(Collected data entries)
-*-*-
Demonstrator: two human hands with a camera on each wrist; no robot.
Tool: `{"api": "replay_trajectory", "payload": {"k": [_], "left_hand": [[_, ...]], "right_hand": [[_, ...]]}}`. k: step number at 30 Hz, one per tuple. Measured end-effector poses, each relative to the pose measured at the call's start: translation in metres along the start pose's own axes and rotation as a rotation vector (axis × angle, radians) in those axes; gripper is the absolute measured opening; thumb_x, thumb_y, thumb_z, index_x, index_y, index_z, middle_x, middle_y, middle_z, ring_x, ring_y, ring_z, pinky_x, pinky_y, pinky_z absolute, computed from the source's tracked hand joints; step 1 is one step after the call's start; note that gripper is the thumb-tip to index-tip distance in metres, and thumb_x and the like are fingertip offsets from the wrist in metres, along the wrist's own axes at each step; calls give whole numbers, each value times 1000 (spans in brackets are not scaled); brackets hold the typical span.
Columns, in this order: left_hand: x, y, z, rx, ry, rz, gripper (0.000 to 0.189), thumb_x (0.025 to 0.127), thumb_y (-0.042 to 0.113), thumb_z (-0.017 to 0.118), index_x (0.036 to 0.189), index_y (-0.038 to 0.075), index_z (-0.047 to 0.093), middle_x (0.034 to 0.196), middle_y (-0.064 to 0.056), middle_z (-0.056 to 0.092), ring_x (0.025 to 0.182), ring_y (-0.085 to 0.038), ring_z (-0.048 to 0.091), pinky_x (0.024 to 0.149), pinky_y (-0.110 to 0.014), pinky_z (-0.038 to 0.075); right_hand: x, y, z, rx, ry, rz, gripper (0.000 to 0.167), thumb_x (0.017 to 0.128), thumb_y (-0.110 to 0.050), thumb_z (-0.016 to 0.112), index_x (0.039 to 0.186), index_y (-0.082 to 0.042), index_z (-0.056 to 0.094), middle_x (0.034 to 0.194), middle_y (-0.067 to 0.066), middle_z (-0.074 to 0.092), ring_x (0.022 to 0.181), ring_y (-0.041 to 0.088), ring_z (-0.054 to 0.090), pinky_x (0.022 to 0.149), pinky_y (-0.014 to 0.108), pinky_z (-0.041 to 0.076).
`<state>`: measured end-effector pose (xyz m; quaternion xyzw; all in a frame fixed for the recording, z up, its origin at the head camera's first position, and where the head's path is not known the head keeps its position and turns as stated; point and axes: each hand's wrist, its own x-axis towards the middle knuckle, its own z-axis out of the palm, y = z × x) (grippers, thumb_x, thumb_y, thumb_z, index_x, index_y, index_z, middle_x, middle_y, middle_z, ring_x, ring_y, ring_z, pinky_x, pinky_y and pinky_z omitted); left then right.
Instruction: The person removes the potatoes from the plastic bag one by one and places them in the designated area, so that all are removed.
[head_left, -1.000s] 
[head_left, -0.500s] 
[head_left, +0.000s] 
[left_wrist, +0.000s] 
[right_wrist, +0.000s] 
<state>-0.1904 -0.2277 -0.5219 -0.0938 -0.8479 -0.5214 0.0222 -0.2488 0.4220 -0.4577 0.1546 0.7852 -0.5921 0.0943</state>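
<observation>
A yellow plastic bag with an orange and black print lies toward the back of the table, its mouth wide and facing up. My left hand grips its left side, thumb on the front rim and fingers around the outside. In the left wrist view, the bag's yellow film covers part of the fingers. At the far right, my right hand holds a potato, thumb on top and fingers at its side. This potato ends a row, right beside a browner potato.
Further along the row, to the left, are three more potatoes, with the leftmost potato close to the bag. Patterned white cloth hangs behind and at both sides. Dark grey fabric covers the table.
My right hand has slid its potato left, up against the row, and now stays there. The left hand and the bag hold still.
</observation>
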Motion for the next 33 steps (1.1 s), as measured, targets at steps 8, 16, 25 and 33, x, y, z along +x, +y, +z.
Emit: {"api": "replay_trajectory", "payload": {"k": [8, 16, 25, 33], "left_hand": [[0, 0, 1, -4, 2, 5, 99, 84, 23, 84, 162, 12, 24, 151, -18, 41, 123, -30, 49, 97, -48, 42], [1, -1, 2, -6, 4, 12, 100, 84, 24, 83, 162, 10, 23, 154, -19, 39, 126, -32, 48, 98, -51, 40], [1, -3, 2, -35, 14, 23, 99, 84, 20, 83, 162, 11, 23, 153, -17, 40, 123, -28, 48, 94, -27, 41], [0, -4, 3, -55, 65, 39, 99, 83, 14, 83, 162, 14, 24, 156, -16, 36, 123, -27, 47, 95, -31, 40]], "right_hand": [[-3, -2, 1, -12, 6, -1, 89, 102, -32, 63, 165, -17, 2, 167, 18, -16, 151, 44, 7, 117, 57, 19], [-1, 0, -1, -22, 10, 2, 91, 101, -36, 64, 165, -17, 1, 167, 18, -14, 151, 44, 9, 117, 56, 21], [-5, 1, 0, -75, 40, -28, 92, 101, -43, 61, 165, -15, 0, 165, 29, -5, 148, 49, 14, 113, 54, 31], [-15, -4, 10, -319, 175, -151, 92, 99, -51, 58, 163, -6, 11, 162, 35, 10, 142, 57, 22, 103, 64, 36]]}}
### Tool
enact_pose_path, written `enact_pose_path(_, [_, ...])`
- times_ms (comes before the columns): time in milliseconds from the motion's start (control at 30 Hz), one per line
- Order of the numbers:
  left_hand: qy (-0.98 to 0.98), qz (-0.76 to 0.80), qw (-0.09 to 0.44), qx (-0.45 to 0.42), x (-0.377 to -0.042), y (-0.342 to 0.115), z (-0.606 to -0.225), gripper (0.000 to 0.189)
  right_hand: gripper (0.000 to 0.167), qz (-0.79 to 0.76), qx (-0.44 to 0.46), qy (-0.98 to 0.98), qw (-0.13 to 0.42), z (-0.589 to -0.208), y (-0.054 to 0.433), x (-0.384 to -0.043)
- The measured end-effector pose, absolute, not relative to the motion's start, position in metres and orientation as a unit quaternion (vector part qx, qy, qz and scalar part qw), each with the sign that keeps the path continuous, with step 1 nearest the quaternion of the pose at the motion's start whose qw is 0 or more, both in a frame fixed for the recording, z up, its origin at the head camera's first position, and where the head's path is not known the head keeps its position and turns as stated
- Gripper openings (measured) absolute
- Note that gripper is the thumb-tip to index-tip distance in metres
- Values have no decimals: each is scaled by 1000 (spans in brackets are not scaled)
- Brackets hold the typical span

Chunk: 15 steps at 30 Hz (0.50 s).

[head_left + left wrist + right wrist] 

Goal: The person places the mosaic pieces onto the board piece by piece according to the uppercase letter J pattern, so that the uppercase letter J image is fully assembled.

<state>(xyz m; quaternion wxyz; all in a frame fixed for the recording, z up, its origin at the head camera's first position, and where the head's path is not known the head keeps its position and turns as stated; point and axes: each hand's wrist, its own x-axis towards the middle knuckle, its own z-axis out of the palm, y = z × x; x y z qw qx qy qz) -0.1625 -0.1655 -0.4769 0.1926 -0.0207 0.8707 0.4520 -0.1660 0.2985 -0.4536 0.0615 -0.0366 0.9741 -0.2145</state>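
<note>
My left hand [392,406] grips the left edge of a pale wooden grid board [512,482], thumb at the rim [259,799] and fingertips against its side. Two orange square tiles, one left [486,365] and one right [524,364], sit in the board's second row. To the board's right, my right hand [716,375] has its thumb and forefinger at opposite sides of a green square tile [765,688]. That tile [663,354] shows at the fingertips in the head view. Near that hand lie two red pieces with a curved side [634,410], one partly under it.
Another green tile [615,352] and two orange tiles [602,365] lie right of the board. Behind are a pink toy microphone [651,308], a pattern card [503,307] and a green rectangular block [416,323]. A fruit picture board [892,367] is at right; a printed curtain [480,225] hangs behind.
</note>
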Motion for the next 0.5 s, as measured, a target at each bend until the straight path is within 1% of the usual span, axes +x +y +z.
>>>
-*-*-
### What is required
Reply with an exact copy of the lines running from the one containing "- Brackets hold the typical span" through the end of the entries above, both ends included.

### Exercise solution
- Brackets hold the typical span

Chunk: 15 steps at 30 Hz (0.50 s).

[head_left + left wrist + right wrist] 

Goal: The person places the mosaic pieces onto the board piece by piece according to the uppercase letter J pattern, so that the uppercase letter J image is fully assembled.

<state>(xyz m; quaternion wxyz; all in a frame fixed for the recording, z up, its origin at the head camera's first position, and where the head's path is not known the head keeps its position and turns as stated; point and axes: each hand's wrist, its own x-axis towards the middle knuckle, its own z-axis out of the palm, y = z × x; x y z qw qx qy qz) -0.1625 -0.1655 -0.4769 0.1926 -0.0207 0.8707 0.4520 -0.1660 0.2985 -0.4536 0.0615 -0.0366 0.9741 -0.2145</state>
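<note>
My left hand [392,406] grips the left edge of a pale wooden grid board [512,482], thumb at the rim [259,799] and fingertips against its side. Two orange square tiles, one left [486,365] and one right [524,364], sit in the board's second row. To the board's right, my right hand [716,375] has its thumb and forefinger at opposite sides of a green square tile [765,688]. That tile [663,354] shows at the fingertips in the head view. Near that hand lie two red pieces with a curved side [634,410], one partly under it.
Another green tile [615,352] and two orange tiles [602,365] lie right of the board. Behind are a pink toy microphone [651,308], a pattern card [503,307] and a green rectangular block [416,323]. A fruit picture board [892,367] is at right; a printed curtain [480,225] hangs behind.
</note>
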Motion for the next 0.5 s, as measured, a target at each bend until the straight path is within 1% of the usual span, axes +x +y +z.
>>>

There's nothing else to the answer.